→ EXERCISE:
Each line below that contains "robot" should be counted. Give only the total.
+--
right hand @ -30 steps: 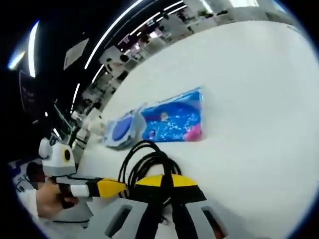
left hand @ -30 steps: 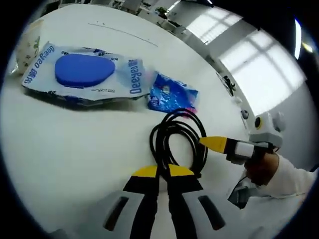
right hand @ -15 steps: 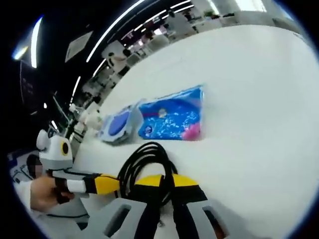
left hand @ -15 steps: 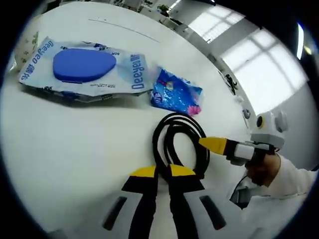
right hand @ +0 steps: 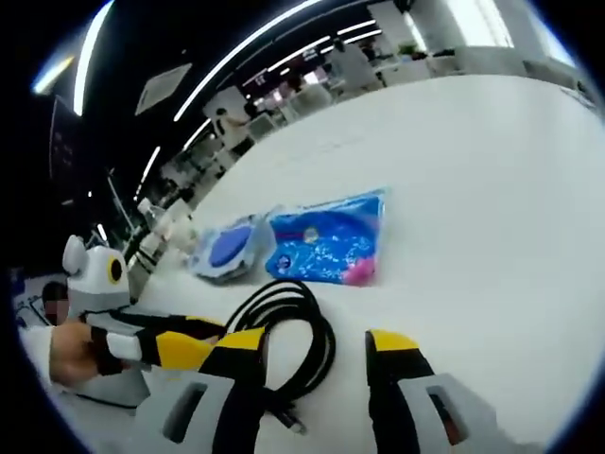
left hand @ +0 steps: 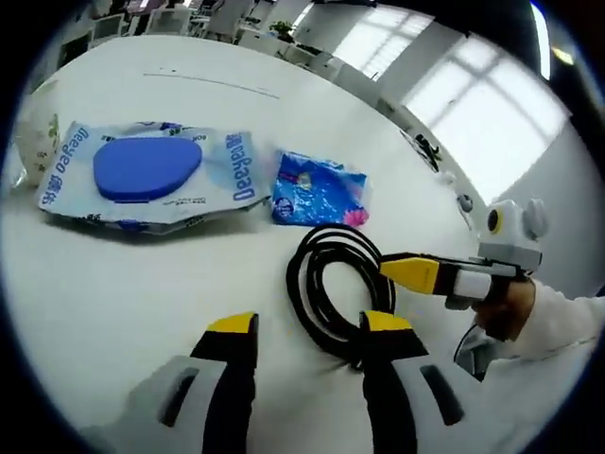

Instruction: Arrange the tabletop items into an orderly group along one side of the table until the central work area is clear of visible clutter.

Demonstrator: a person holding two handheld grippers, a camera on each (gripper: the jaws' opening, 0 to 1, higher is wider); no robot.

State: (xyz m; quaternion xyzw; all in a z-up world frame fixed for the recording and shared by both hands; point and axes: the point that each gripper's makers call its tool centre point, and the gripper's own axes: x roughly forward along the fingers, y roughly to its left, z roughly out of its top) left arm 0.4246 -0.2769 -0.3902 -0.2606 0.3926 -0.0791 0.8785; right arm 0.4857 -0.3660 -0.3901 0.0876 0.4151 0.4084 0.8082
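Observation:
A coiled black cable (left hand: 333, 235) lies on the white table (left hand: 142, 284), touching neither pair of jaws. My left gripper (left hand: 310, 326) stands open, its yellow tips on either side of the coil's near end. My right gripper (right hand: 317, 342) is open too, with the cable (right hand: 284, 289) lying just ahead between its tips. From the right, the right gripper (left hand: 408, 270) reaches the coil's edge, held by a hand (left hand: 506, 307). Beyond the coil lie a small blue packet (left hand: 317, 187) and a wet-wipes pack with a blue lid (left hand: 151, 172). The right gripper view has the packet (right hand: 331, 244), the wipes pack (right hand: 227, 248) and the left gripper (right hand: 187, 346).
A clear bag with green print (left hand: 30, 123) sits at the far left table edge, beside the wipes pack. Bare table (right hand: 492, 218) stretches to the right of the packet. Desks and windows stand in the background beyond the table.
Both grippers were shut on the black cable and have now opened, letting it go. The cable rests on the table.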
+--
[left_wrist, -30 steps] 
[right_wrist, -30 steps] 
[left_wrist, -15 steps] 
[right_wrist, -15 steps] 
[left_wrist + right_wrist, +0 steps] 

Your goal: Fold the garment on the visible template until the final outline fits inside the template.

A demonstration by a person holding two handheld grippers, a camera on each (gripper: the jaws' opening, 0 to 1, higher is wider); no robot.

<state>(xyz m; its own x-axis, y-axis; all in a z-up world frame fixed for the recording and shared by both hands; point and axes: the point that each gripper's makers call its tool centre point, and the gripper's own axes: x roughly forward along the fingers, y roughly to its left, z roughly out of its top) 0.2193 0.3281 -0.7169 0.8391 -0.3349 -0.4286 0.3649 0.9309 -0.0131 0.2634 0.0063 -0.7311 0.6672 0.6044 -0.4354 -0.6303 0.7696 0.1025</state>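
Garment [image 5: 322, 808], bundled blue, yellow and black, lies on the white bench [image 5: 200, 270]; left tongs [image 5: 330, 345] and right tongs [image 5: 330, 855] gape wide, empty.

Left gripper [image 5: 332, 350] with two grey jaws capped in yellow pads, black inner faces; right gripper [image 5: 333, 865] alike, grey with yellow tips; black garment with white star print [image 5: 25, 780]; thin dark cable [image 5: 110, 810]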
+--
→ EXERCISE OUTPUT:
2